Another area in which microfluidic devices are having an enormous impact is cell and tissue culture. It is remarkable how few technological advances this field enjoyed since the invention of the petri dish. However, in recent years there has been a burst of useful cell culture innovations based on microfluidic technologies.

The novel fluid physics of small volumes can be used to create complex chemical gradients, a capacity that is useful for understanding how cells move and respond to cues from signaling molecules in their environments (Jeon et al. 2002). Microfluidics has even been used to create thermal gradients across individual fly embryos, enabling study of the molecular clocks associated with development and their dependence on temperature (Lucchetta et al. 2005). Microfluidic technology has also been used to create miniaturized cell culture devices, in formats ranging from microbial chemostats (Balagadde et al. 2005) to high-throughput mammalian cell culture (Tay et al. 2010).

Genomic Analysis

An exciting emerging area revolves around the use of microfluidic tools for single-cell genomic analysis (Kalisky et al. 2011). Microfluidic devices have been used for both gene expression analysis and for genome sequencing from single cells. In the case of gene expression analysis, it has become routine to analyze hundreds of genes per cell on hundreds to thousands of single cells per experiment. This has led to many new insights into the heterogeneity of cell populations in human tissues, especially in the areas of cancer and stem cell biology. These devices make it possible to perform “reverse tissue engineering” by dissecting complex tissues into their component cell populations, and they are also used to analyze rare cells such as circulating tumor cells.

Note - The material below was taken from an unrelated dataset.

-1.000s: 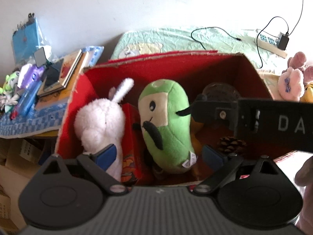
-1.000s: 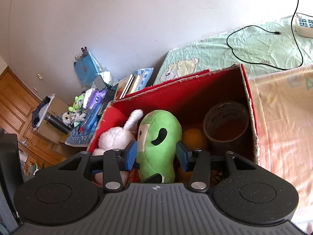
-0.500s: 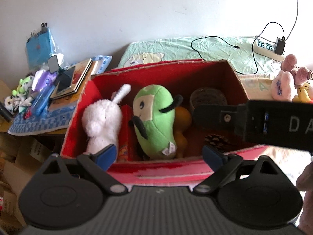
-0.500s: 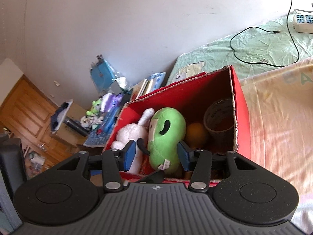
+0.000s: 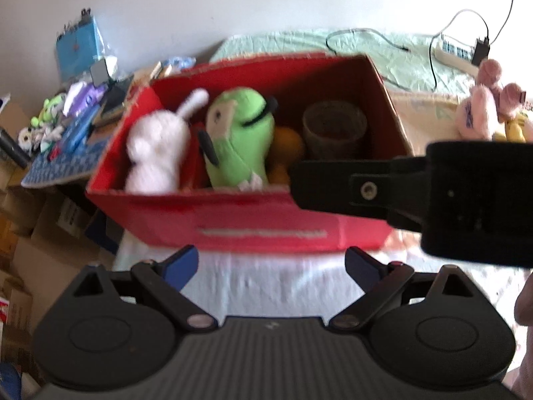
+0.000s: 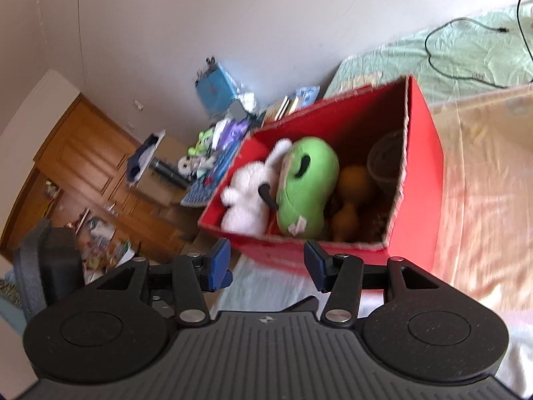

Single-cell genome sequencing has been used to analyze the genetic properties of microbes that cannot be grown in culture—the largest component of biological diversity on the planet—as well as the recombination potential of humans by characterizing the diversity of novel genomes found in the sperm of an individual. While it is indeed possible to do single-cell genomic experiments with traditional bulk approaches, the microfluidic approach is lower cost, high throughput, and usually of higher technical quality.

Bioanalytical Chemistry

There have been many applications of microfluidics to bioanalytical chemistry; I highlight here the emergence of digital polymerase chain reaction (PCR).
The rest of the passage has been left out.